The underlying issue was that the `DeviceCompilerInstance` (used for device-side CUDA compilation) was never initialized with a `Sema`, which is required before constructing the `IncrementalCUDADeviceParser`. 

https://github.com/llvm/llvm-project/blob/89687e6f383b742a3c6542dc673a84d9f82d02de/clang/lib/Interpreter/DeviceOffload.cpp#L32

https://github.com/llvm/llvm-project/blob/89687e6f383b742a3c6542dc673a84d9f82d02de/clang/lib/Interpreter/IncrementalParser.cpp#L31

Unlike the host-side `CompilerInstance` which runs `ExecuteAction` inside the Interpreter constructor (thereby setting up Sema), the device-side CI was passed into the parser uninitialized, leading to an assertion or crash when accessing its internals.

To fix this, I refactored the `Interpreter::create` method to include an optional `DeviceCI` parameter. If provided, we know we need to take care of this instance too. Only then do we construct the `IncrementalCUDADeviceParser`.

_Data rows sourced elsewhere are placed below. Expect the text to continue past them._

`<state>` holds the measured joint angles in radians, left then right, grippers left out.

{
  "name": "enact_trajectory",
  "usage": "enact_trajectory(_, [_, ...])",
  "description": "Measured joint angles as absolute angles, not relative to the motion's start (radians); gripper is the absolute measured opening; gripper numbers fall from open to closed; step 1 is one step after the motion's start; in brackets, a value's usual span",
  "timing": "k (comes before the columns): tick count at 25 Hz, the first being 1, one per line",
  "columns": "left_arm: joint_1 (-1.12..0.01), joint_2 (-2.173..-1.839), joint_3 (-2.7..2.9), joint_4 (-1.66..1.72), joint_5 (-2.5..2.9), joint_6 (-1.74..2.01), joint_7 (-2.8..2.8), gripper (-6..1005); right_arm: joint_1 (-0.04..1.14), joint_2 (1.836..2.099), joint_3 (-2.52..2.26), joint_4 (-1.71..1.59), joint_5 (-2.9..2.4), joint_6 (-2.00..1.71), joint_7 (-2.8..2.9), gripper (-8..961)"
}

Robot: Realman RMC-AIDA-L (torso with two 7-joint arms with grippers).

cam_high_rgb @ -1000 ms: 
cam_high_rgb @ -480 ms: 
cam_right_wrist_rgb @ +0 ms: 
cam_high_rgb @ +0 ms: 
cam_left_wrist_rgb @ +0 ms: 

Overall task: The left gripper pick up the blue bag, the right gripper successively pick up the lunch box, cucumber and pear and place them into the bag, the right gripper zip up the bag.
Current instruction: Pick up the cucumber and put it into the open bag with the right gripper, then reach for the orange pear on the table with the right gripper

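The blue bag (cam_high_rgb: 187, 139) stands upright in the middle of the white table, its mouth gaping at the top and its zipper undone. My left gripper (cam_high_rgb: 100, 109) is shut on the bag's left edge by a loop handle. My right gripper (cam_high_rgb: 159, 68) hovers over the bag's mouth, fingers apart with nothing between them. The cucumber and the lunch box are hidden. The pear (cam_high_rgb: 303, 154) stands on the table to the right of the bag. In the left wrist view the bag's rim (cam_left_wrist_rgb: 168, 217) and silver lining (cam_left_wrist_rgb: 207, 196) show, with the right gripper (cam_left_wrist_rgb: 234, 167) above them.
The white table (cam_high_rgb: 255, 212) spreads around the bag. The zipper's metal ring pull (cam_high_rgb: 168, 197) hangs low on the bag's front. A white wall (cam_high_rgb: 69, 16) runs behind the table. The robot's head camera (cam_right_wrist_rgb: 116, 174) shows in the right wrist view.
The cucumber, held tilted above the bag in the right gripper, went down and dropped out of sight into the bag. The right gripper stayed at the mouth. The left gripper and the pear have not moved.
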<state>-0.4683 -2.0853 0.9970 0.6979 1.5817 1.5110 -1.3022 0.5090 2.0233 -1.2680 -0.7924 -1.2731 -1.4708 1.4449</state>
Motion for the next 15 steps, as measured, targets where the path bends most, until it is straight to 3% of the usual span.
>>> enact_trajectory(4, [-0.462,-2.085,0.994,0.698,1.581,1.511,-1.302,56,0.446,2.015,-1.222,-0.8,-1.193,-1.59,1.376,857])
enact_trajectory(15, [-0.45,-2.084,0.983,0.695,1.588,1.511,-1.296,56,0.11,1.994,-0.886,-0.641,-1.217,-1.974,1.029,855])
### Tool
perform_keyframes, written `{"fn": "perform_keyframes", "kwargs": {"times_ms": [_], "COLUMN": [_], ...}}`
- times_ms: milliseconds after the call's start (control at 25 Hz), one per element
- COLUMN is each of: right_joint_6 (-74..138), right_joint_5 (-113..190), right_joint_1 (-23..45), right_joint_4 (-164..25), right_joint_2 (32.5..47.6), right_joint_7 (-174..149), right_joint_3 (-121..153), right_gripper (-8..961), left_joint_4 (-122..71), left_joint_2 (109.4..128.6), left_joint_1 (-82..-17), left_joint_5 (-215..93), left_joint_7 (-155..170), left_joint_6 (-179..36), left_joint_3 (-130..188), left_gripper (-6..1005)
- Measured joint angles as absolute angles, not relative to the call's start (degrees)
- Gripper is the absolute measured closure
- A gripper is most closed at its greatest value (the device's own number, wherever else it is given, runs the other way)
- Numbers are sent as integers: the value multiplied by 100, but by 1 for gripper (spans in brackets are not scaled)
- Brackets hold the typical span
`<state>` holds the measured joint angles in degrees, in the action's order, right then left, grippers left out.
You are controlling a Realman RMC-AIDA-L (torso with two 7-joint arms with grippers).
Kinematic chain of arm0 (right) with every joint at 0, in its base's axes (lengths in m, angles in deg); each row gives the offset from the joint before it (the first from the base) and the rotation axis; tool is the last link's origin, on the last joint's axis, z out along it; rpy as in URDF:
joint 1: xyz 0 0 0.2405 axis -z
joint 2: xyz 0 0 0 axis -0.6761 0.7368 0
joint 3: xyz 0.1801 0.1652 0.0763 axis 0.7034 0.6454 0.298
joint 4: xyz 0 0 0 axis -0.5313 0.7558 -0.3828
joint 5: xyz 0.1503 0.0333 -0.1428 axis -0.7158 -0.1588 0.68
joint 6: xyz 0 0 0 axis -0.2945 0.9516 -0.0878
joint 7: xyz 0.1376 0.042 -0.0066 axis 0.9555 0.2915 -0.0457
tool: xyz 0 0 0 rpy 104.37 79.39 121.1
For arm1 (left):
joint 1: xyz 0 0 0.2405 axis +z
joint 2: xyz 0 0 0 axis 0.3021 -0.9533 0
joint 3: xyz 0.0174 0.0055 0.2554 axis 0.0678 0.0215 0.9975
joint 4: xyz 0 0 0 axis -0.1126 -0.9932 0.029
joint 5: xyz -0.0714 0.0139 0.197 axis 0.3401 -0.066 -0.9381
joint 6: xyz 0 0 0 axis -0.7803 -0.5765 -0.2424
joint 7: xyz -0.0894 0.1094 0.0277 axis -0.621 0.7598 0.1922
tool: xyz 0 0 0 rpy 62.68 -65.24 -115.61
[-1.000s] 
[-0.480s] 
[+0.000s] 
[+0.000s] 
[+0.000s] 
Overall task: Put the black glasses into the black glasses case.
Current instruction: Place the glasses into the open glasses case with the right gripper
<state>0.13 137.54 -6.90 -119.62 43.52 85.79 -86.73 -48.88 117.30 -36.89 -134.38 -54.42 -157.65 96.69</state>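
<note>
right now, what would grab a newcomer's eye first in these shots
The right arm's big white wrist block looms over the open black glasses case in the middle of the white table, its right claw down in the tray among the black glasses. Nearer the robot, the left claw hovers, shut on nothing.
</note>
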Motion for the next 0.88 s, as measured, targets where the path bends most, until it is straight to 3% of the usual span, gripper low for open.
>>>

>From 82a2be2dd0780bd3d57f4a22d61a4b0752696934 Mon Sep 17 00:00:00 2001
From: anutosh491 <andersonbhat491 at gmail.com>
Date: Fri, 18 Apr 2025 18:45:00 +0530
Subject: [PATCH 1/4] Fix cuda flag with clang-repl

---
 clang/include/clang/Interpreter/Interpreter.h |  3 +-
 clang/lib/Interpreter/Interpreter.cpp         | 43 +++++++++++--------
 2 files changed, 27 insertions(+), 19 deletions(-)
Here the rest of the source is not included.